I know, I know. If I was actually capable of shame, I’d probably feel it.
Until Mila starts showing her boobs again, I ain’t watching anything she is going to put out there. What’s the point. I can watch the 5th Element and get my fill of the Mary Sue Whoopass. My vote for the QUEEN of the Mary Sue Whoopass’ has to be Kate Beckinsale. I would soooo take a roundhouse kick in the face from her.
You know I like Mila, she fun to watch on screen. She got this lovely aniated face and magnetic eyes. Sometimes; just sometimes; if she’s got decent material to work with she can kinda act too. So mayhap RE 4 could be fun.
Buuutt.. I just can’t see how anyone want to see more of the great plains.
And Ultraviolet? Jesus Jim, that movie was so bad you’d think that Uwe Boll made it!
I know, I know. If I was actually capable of shame, I’d probably feel it. wink
Okay, screw BOTH of you! Dont you go apologizing, Jim… hold your ground! I also liked Ultraviolet as a fun little movie. It entertained me and sometimes that’s all you want out of a flick, Hell, why do you think I’ve got Timeline sitting at home waiting to be watched? *points to her Netflix queue on the sidebar* Because I think it’s going to be a masterpiece? No… it’s for a night I just want to see some action and I don’t give a shit about plot or thin characters. Time and place, man. ![]()
As for RE… I really liked RE 1, liked RE 2 alright and didn’t like 3 much. Will I see RE 4? Absolutely! I, like Jim, love watching Milla in pretty much anything. And since I don’t play the games I could give two shits whether or not their faithful to the story because I don’t know the story.
There. I’ve said my piece. *prepares herself for the throwing of the stones*
Serrated katana and nose filters.
I could almost forgive the first one, I know it’s silly but could look cool.. but the nOsE fIlTeRs?
No no, whit Rann all the way on that one.
I think the serrated katana bugs me just because it kind of invalidates the whole point of a katana’s design. I understand that they were just trying to look cool, but… I mean, a katana’s already an easy bit of “I am cool and badass!” in the action movie world.
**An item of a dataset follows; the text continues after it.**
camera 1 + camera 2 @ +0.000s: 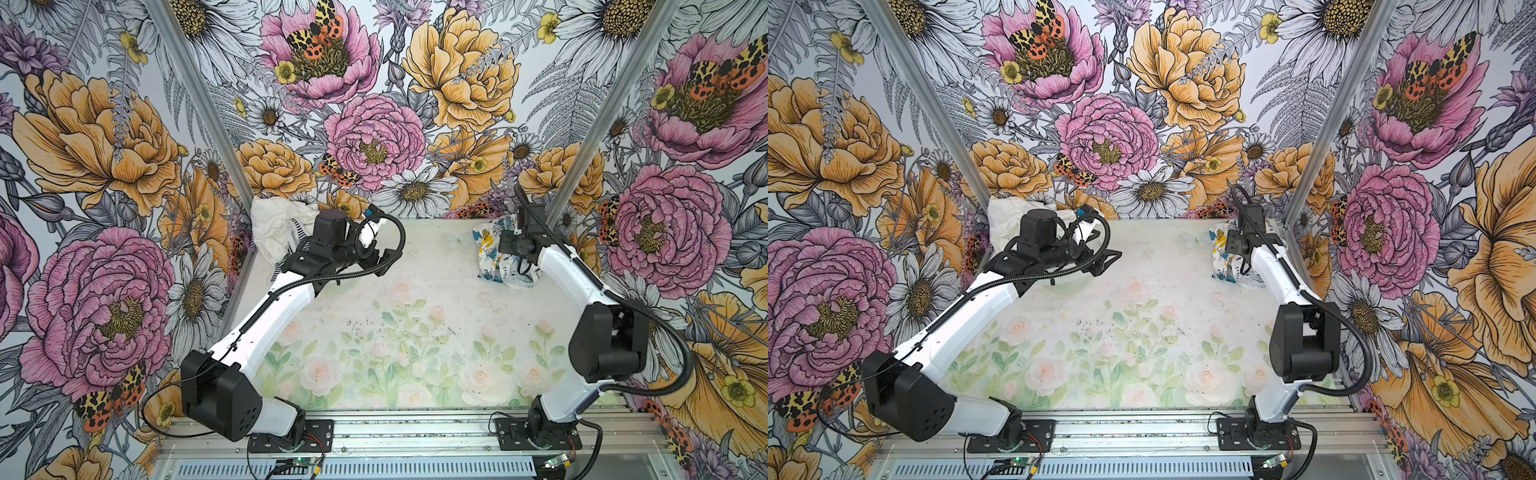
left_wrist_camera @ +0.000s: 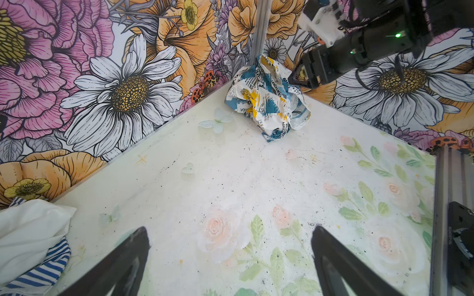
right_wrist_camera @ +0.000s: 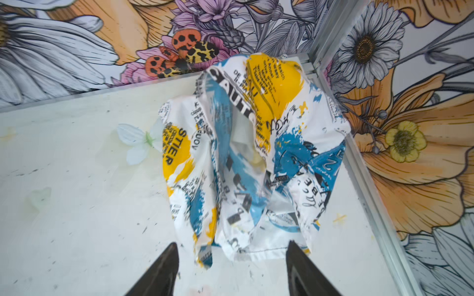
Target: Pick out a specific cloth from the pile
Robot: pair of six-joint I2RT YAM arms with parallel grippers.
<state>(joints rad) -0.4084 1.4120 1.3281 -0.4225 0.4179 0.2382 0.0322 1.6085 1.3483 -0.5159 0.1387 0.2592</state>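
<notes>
The cloth, white with blue, yellow and black print, lies crumpled in the table's back right corner and shows in both top views. My right gripper hovers just over its near hem, open, with the hem between the fingertips and nothing pinched. The pile, a plain white cloth with a striped one under it, sits in the back left corner. My left gripper is open over bare table, to the right of the pile and clear of it.
Flowered walls and aluminium posts close in the back corners. The printed table top stretches between the two arms. Both arm bases stand on the front rail.
</notes>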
Making it serrated just seems to be trying so ridiculously hard that it induces painful amounts of eye rolling.
Ok, I’m friggin shallow. My problem with the series? At Episode 3 they stopped with the nudity. Let’s face it - the only reason to watch these movies over some other random crap on Skinemax is that Milla Jovavich has a hot body (albeit with breasts smaller than mine). Episode 4 will likely be downhill from 3. ‘Nuff said.
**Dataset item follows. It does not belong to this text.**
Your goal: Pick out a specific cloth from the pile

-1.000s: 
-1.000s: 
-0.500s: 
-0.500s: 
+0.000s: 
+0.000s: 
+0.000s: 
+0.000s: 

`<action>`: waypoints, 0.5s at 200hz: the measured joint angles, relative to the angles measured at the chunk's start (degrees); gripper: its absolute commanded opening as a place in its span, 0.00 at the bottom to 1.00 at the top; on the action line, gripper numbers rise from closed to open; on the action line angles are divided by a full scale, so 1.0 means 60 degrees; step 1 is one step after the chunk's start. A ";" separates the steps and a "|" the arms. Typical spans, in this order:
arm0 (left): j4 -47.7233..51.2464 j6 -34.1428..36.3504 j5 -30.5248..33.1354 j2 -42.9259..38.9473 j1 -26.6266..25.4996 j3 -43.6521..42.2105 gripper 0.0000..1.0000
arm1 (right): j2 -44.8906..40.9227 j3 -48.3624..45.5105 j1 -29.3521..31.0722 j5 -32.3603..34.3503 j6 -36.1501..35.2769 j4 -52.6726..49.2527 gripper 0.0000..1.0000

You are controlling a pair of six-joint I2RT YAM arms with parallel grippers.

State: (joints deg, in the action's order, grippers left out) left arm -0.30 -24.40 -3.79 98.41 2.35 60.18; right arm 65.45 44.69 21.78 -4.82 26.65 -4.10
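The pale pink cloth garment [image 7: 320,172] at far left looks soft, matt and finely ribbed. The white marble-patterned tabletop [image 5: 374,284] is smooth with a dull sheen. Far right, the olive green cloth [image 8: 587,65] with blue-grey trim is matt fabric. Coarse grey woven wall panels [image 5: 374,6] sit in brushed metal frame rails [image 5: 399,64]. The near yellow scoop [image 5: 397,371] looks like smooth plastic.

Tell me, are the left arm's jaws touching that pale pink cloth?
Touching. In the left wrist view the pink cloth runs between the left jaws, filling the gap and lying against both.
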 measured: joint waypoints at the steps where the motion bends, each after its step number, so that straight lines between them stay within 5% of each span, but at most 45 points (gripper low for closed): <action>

JimK: Interesting that Rann just left this comment…
...because I was just reading this article moments earlier.
First of all, I totally agree that the Resident Evil movies are “The Zombie-Slaying Adventures of Mary Sue Whoopass.” They bear as much relevance to the games as…well, two things that are irrelevant to one another. However (and secondly)…
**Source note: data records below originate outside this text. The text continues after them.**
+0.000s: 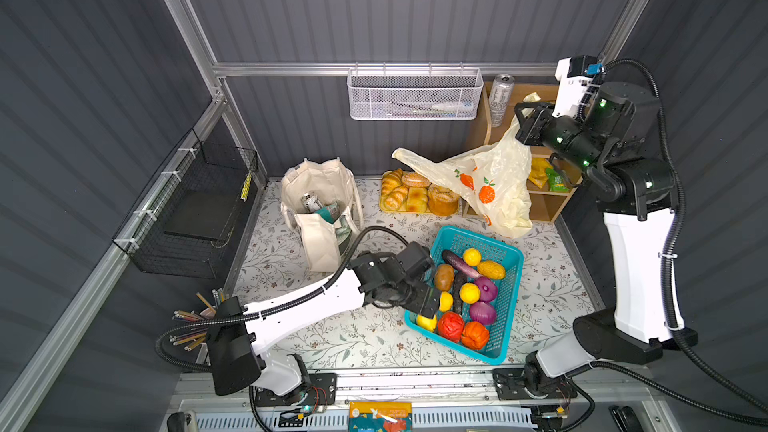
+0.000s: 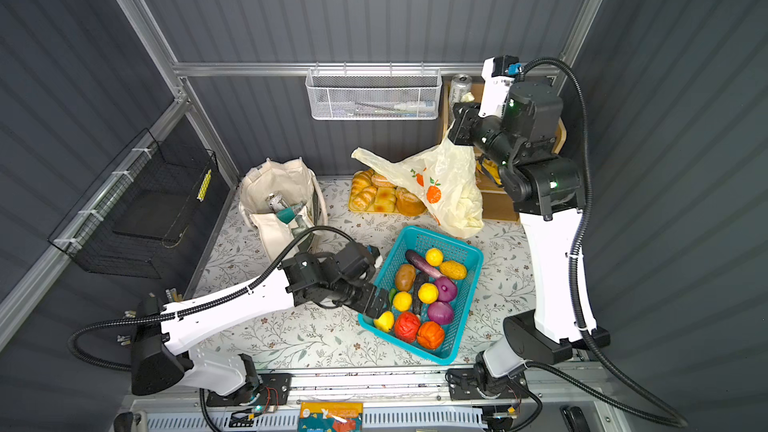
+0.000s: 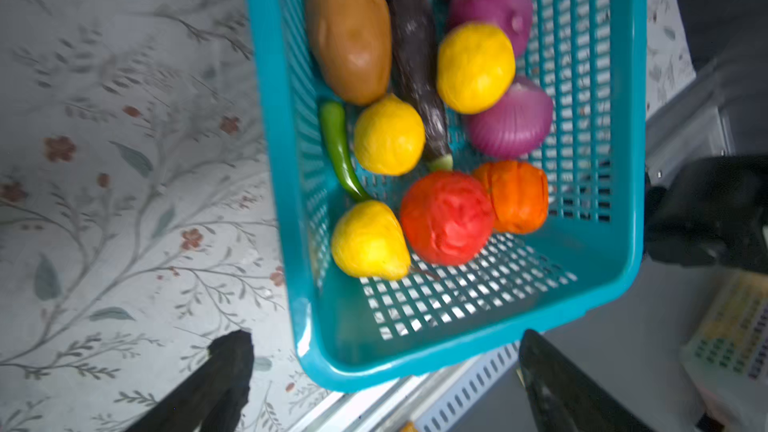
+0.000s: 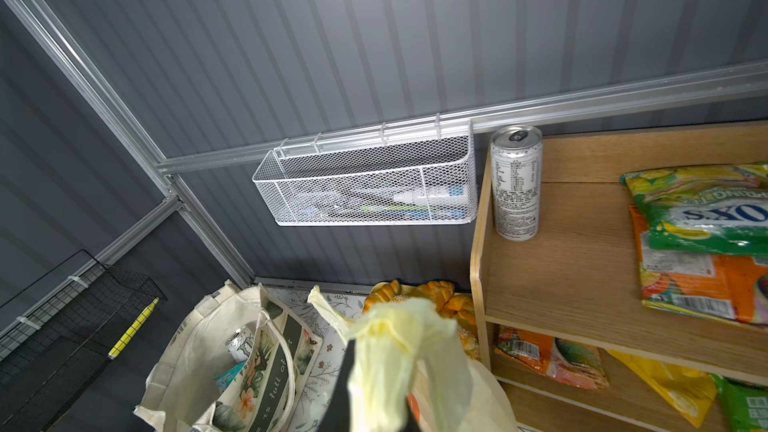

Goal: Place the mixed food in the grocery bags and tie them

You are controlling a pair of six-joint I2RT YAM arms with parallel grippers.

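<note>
Left pincer [image 1: 430, 303]: jaws wide apart, empty, poised over the nearest corner of the turquoise basket [image 3: 415, 355]. The yellow pear-shaped fruit [image 3: 368, 243] lies just below and ahead of it, roughly centred between the fingers. This arm is the nearer one.

Right pincer [image 1: 524, 116]: clamped on a handle of the plastic bag [image 1: 494, 176]. The bag hangs beneath it, well apart from the left pincer, beyond the basket's far end.

Dark grey ribbed walls [image 1: 374, 2] enclose the desk [image 1: 374, 338], which has a pale floral cover. An aluminium rail [image 1: 291, 69] carries a white mesh basket [image 1: 415, 97]. A black wire basket [image 1: 195, 209] hangs at the left edge, and a wooden shelf [image 4: 573, 268] stands in the far right corner.
</note>
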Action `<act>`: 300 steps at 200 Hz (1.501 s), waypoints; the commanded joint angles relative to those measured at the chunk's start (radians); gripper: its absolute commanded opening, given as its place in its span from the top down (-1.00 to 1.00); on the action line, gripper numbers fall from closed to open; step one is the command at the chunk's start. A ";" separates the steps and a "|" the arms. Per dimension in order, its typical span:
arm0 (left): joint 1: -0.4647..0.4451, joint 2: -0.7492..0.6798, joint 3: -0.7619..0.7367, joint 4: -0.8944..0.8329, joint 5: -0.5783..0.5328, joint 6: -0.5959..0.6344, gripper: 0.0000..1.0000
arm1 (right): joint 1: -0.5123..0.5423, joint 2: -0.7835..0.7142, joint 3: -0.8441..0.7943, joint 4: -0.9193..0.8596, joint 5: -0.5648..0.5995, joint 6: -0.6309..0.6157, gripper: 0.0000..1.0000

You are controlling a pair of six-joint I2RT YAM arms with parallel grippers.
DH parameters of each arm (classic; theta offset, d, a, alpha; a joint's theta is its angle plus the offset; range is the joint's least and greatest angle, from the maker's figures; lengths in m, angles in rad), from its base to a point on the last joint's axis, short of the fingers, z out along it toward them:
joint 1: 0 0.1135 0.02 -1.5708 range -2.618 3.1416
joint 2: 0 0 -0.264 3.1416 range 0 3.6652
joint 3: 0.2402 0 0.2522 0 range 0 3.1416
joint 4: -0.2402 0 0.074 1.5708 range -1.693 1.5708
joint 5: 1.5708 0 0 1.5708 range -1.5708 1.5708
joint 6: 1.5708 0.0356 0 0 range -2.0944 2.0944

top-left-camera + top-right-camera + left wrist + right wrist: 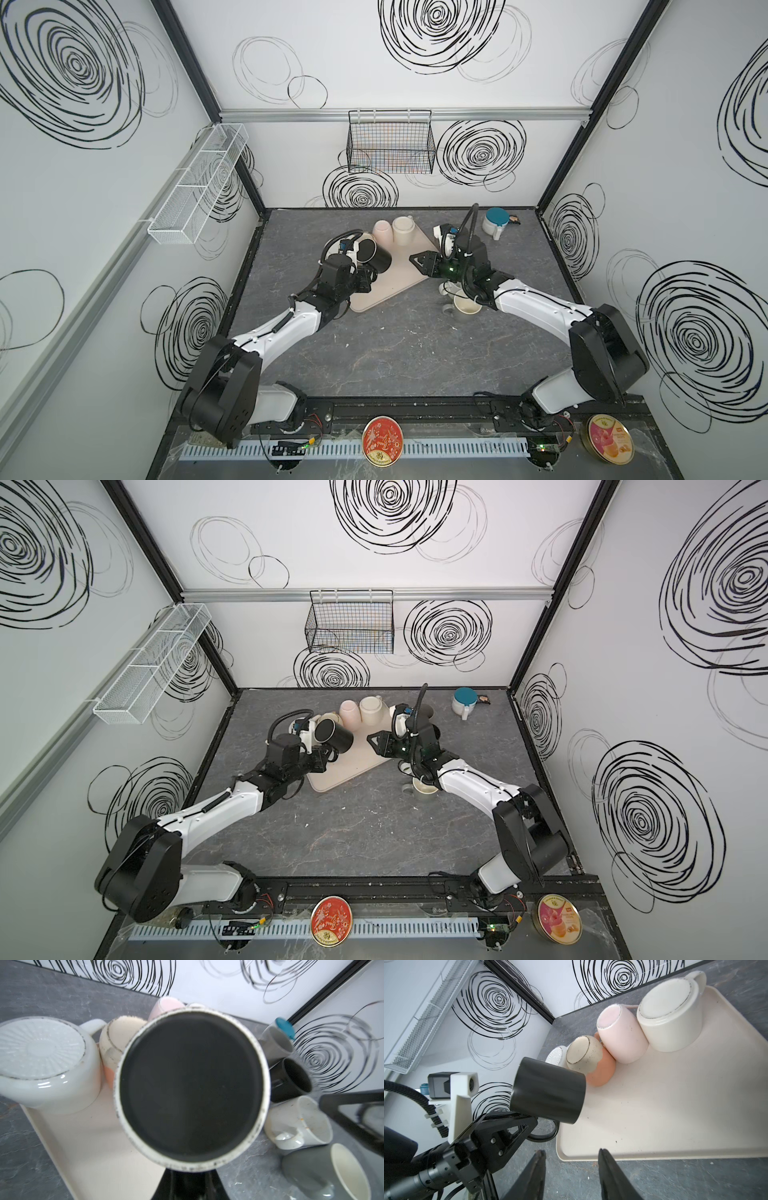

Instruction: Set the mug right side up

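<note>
In both top views a black mug (376, 257) (336, 738) hangs tilted over the left part of the beige tray (401, 272) (361, 764). Its base faces up and to the left, and its mouth faces down towards the tray. That dark base with a pale ring fills the left wrist view (191, 1088). My left gripper (371, 275) (529, 1124) is shut on the mug's handle (545, 1135). My right gripper (414, 262) (572, 1152) stands open and empty above the table, just off the tray's edge (654, 1154), apart from the mug (548, 1095).
Upside-down mugs stand along the tray's far side: pink (382, 235), cream (402, 230), speckled peach (589, 1059) and white ribbed (45, 1059). Upright mugs (465, 305) sit on the table under the right arm. A teal-and-white mug (494, 222) stands at the back right.
</note>
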 commanded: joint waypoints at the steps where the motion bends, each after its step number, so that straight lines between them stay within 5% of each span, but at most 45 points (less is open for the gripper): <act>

I love ‘em. I love Milla. I love the slaying of zombies. I love the ridiculous pumped-up neo-metal soundtracks. I know the stories are for shit and they should probably be named anything but Resident Evil, and I agree. Unfortunately, just like I an genetically predisposed to loving darkly-lit shows about aliens and conspiracies shot in the Pacific Northwest, I am also genetically predisposed to watching anything where zombies get slaughtered and a beautiful woman kicks so much ass that it makes your mind hurt. So, a part of me squees with joy at the possibility of Milla going apeshit and shooting everything in sight again.
I stopped fighting it years ago, and I’m a happier person for it.
That having been said, I’m still stewing a little about Death Race and I don’t even know why. The original was terrible and the remake kind of looks popcorn-y kickass. So there’s no logic to what I might find offensive in movies. Except maybe if the lead is an ass-kicking woman, I am more likely to forgive the shitty parts of any given movie. Example?
I liked Ultraviolet. Well, not liked really, but enjoyed. What can I say? I’ll tell you what I can say: Milla Jovovich is frigging awesome and insane and hot as hell, and I’ll watch her in just about any piece of shit where she shoots, stabs or beats the crap out of stuff/monsters/people.